PROMPT: Copies of all lines that contain "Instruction" are needed; take them from the data below.
*** Opening of WORKING DATA ***
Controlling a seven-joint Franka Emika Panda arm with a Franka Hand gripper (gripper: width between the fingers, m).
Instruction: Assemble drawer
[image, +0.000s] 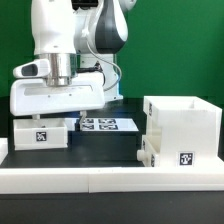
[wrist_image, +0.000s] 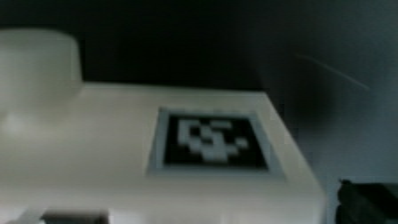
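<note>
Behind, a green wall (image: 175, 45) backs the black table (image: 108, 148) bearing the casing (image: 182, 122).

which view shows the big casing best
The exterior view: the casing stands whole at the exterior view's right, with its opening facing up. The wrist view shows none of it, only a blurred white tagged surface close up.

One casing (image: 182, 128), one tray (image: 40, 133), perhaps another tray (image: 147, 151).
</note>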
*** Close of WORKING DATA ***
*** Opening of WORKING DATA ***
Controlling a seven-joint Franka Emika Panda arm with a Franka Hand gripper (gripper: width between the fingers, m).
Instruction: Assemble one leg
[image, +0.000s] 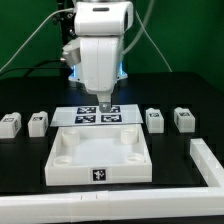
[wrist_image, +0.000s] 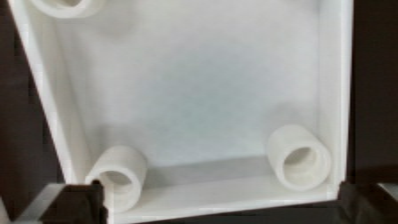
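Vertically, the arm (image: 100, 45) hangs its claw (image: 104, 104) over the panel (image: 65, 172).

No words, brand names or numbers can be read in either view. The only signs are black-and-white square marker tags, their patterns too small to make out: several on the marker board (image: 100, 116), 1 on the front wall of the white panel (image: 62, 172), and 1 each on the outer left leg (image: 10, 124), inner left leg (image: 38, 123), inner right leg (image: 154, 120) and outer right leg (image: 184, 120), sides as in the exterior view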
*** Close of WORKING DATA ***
RESULT FOR THIS TASK:
Instruction: Assemble drawer
Instruction: Assemble one leg

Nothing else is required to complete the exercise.